## GOAL OF THE EXERCISE
Down to the last line, reproduce the data that follows, but skip the pictures.

Data entries:
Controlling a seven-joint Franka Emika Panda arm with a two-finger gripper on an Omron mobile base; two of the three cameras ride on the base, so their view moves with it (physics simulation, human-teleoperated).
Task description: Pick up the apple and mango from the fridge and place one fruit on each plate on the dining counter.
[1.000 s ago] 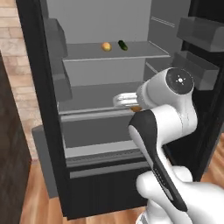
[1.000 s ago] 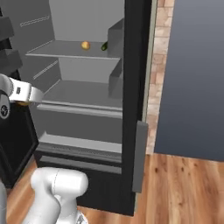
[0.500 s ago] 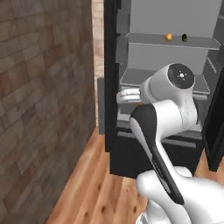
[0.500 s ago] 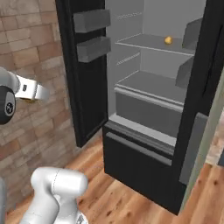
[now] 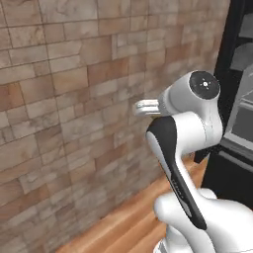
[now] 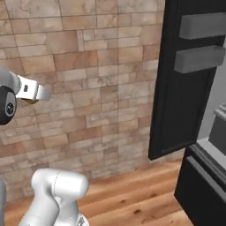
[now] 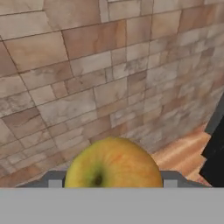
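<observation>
The end effector is clamped around a round yellow-orange apple, held out towards the brick wall. The black fridge stands open alongside. It should carry the fruit level and steady while turning, I'd say.
</observation>
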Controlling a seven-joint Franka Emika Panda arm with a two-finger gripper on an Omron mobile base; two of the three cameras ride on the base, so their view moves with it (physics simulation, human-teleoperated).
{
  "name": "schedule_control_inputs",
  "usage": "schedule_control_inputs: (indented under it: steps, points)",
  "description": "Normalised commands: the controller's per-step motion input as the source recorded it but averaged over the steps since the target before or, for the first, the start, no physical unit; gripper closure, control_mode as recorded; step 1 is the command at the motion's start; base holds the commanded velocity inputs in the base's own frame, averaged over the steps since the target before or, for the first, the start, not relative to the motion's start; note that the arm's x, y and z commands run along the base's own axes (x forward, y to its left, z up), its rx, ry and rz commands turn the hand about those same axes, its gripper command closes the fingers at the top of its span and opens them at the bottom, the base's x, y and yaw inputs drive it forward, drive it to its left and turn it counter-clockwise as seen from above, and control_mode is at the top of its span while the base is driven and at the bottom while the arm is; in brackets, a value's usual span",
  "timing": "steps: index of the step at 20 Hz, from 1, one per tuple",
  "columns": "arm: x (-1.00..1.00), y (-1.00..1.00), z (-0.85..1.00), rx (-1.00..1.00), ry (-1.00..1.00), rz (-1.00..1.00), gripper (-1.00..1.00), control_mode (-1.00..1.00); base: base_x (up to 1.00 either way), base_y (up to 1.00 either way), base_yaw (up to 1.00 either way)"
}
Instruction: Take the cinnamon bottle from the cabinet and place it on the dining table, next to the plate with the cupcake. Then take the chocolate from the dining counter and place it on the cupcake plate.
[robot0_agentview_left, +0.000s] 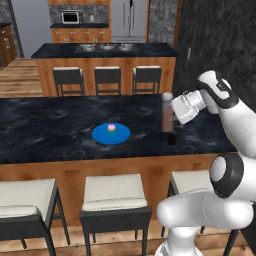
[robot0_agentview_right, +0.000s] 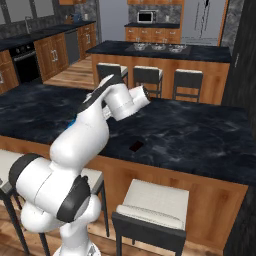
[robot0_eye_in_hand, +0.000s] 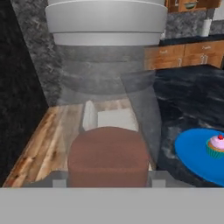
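Cinnamon bottle (robot0_agentview_left: 167, 113): upright, brown contents, clear upper glass, grey cap.

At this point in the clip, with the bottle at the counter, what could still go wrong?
The tall brown cinnamon bottle with a grey cap looks narrow for its height, so it could tip if the tool lets go unevenly. The small dark chocolate piece lies right by the bottle's base and might get nudged. The round blue plate with the pink-frosted cupcake sits some way off, so "next to" may be judged unmet.
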Motion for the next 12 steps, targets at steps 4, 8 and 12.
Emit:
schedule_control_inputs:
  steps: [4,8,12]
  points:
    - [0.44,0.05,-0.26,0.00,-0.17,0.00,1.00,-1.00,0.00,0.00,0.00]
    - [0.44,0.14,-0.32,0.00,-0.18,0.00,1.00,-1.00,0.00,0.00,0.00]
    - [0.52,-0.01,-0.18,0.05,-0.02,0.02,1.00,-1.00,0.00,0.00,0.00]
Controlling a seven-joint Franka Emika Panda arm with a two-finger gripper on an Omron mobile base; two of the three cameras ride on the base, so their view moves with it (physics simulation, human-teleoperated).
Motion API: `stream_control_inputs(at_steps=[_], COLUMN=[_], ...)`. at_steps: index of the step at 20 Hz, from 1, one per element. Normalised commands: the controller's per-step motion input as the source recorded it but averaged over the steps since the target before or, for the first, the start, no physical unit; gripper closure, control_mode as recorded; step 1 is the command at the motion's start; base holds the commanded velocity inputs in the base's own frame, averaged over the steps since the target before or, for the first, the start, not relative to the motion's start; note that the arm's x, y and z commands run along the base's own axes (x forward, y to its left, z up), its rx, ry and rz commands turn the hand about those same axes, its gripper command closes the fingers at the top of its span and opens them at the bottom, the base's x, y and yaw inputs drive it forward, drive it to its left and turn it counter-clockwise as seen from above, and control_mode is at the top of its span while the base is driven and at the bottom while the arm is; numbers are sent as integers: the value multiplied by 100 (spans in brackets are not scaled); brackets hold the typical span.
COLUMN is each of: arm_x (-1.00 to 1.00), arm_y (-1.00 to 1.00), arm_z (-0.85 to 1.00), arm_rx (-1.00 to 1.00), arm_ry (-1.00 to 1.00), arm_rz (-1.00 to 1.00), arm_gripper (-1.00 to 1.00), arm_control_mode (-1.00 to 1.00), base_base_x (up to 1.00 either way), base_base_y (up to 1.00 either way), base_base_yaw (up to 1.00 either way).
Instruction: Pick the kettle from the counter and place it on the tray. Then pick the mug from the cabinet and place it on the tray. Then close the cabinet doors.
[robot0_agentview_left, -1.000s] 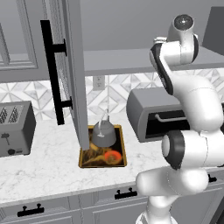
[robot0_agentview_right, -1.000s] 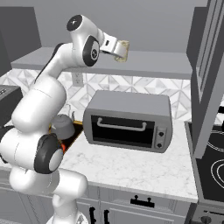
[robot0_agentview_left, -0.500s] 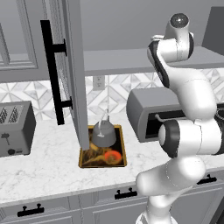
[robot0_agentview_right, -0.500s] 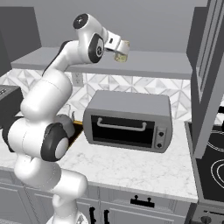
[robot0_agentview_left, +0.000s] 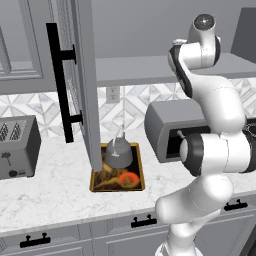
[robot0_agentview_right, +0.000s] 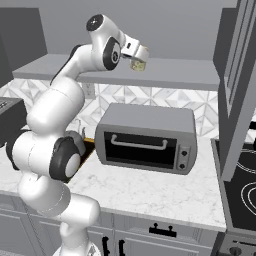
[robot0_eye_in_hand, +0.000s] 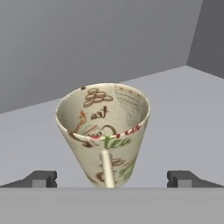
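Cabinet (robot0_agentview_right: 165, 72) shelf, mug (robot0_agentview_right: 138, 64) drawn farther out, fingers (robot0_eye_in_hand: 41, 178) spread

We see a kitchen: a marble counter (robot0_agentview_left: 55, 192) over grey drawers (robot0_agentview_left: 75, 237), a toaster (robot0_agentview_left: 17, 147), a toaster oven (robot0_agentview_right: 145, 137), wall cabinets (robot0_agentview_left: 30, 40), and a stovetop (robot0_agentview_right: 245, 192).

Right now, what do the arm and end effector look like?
The arm is glossy white with rounded segments and dark grey joint rings; one joint cap is grey with a highlight. No cables or markings show. The end effector is white, with two small dark grey finger tips.
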Motion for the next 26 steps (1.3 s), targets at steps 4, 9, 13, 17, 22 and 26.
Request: stream_control_inputs(at_steps=[4,9,13,17,22,26], arm_x=[0,0,0,-4,-44,-75], arm_y=[-3,-1,0,-1,0,0], arm_z=[-6,-12,-10,-5,0,0], arm_rx=[0,0,0,1,2,5], arm_ry=[0,0,0,-4,-7,-6], arm_rz=[-5,-9,-7,-1,1,8], arm_gripper=[100,100,100,100,100,100], arm_control_mode=[-100,-100,-100,-100,-100,-100], base_base_x=[0,0,0,0,0,0], base_base_y=[0,0,0,0,0,0], base_base_yaw=[0,0,0,0,0,0])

## THE ANSWER
Controlling a seven-joint Franka Emika Panda arm with a two-finger gripper on an Omron mobile base; two of the three cameras ride on the base, so their view moves with it (physics simulation, human-teleoperated).
Task description: Pick up the apple and mango from the fridge and place one fruit on each plate on the dining counter.
[1.000 s ago] 
[1.000 s ago] 
[0.500 s ago] 
[0.500 s ago] 
[now] 
[now] 
[now] 
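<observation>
The end effector is clamped around a round yellow-orange apple, held out towards the brick wall. The black fridge stands open alongside. It should carry the fruit level and steady while turning, I'd say.
</observation>
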Controlling a seven-joint Franka Emika Panda arm with a two-finger gripper on an Omron mobile base; two of the three cameras ride on the base, so their view moves with it (physics simulation, human-teleoperated).
{
  "name": "schedule_control_inputs",
  "usage": "schedule_control_inputs: (indented under it: steps, points)",
  "description": "Normalised commands: the controller's per-step motion input as the source recorded it but averaged over the steps since the target before or, for the first, the start, no physical unit; gripper closure, control_mode as recorded; step 1 is the command at the motion's start; base holds the commanded velocity inputs in the base's own frame, averaged over the steps since the target before or, for the first, the start, not relative to the motion's start; note that the arm's x, y and z commands run along the base's own axes (x forward, y to its left, z up), its rx, ry and rz commands turn the hand about those same axes, its gripper command closes the fingers at the top of its span and opens them at the bottom, the base's x, y and yaw inputs drive it forward, drive it to its left and turn it counter-clockwise as seen from above, and control_mode is at the top of its span while the base is driven and at the bottom while the arm is; in brackets, a value's usual span",
  "timing": "steps: index of the step at 20 Hz, from 1, one per tuple",
  "columns": "arm: x (-1.00..1.00), y (-1.00..1.00), z (-0.85..1.00), rx (-1.00..1.00), ry (-1.00..1.00), rz (-1.00..1.00), gripper (-1.00..1.00), control_mode (-1.00..1.00); base: base_x (up to 1.00 either way), base_y (up to 1.00 either way), base_yaw (up to 1.00 either way)"
}
Instruction: Take the cinnamon bottle from the cabinet and place it on the dining table, next to the plate with the cupcake. Then take the chocolate from the dining counter and place it on the cupcake plate.
[robot0_agentview_left, +0.000s] 
[robot0_agentview_right, +0.000s] 
[robot0_eye_in_hand, +0.000s] 
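Cinnamon bottle (robot0_agentview_left: 167, 113): upright, brown contents, clear upper glass, grey cap.

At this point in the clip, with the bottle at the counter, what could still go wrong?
The tall brown cinnamon bottle with a grey cap looks narrow for its height, so it could tip if the tool lets go unevenly. The small dark chocolate piece lies right by the bottle's base and might get nudged. The round blue plate with the pink-frosted cupcake sits some way off, so "next to" may be judged unmet.
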Motion for the next 12 steps, targets at steps 4, 8 and 12.
Emit:
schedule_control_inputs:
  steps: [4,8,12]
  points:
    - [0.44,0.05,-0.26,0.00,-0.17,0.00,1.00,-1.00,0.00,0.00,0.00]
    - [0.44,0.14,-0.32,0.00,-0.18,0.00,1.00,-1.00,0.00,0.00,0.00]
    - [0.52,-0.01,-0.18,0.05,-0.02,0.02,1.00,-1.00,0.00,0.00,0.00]
Controlling a seven-joint Franka Emika Panda arm with a two-finger gripper on an Omron mobile base; two of the three cameras ride on the base, so their view moves with it (physics simulation, human-teleoperated).
Motion API: `stream_control_inputs(at_steps=[_], COLUMN=[_], ...)`. at_steps: index of the step at 20 Hz, from 1, one per element. Normalised commands: the controller's per-step motion input as the source recorded it but averaged over the steps since the target before or, for the first, the start, no physical unit; gripper closure, control_mode as recorded; step 1 is the command at the motion's start; base holds the commanded velocity inputs in the base's own frame, averaged over the steps since the target before or, for the first, the start, not relative to the motion's start; note that the arm's x, y and z commands run along the base's own axes (x forward, y to its left, z up), its rx, ry and rz commands turn the hand about those same axes, its gripper command closes the fingers at the top of its span and opens them at the bottom, the base's x, y and yaw inputs drive it forward, drive it to its left and turn it counter-clockwise as seen from above, and control_mode is at the top of its span while the base is driven and at the bottom while the arm is; numbers are sent as integers: the value multiplied by 100 (spans in brackets are not scaled); brackets hold the typical span.
COLUMN is each of: arm_x (-1.00 to 1.00), arm_y (-1.00 to 1.00), arm_z (-0.85 to 1.00), arm_rx (-1.00 to 1.00), arm_ry (-1.00 to 1.00), arm_rz (-1.00 to 1.00), arm_gripper (-1.00 to 1.00), arm_control_mode (-1.00 to 1.00), base_base_x (up to 1.00 either way), base_base_y (up to 1.00 either way), base_base_yaw (up to 1.00 either way).
Instruction: Pick the kettle from the counter and place it on the tray. Then pick the mug from the cabinet and place it on the tray. Then close the cabinet doors.
[robot0_agentview_left, -1.000s] 
[robot0_agentview_right, -1.000s] 
[robot0_agentview_left, -0.500s] 
[robot0_agentview_right, -0.500s] 
[robot0_agentview_left, +0.000s] 
[robot0_agentview_right, +0.000s] 
[robot0_eye_in_hand, +0.000s] 
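Cabinet (robot0_agentview_right: 165, 72) shelf, mug (robot0_agentview_right: 138, 64) drawn farther out, fingers (robot0_eye_in_hand: 41, 178) spread

We see a kitchen: a marble counter (robot0_agentview_left: 55, 192) over grey drawers (robot0_agentview_left: 75, 237), a toaster (robot0_agentview_left: 17, 147), a toaster oven (robot0_agentview_right: 145, 137), wall cabinets (robot0_agentview_left: 30, 40), and a stovetop (robot0_agentview_right: 245, 192).

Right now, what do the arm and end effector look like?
The arm is glossy white with rounded segments and dark grey joint rings; one joint cap is grey with a highlight. No cables or markings show. The end effector is white, with two small dark grey finger tips.
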Motion for the next 26 steps (1.3 s), targets at steps 4, 9, 13, 17, 22 and 26.
Request: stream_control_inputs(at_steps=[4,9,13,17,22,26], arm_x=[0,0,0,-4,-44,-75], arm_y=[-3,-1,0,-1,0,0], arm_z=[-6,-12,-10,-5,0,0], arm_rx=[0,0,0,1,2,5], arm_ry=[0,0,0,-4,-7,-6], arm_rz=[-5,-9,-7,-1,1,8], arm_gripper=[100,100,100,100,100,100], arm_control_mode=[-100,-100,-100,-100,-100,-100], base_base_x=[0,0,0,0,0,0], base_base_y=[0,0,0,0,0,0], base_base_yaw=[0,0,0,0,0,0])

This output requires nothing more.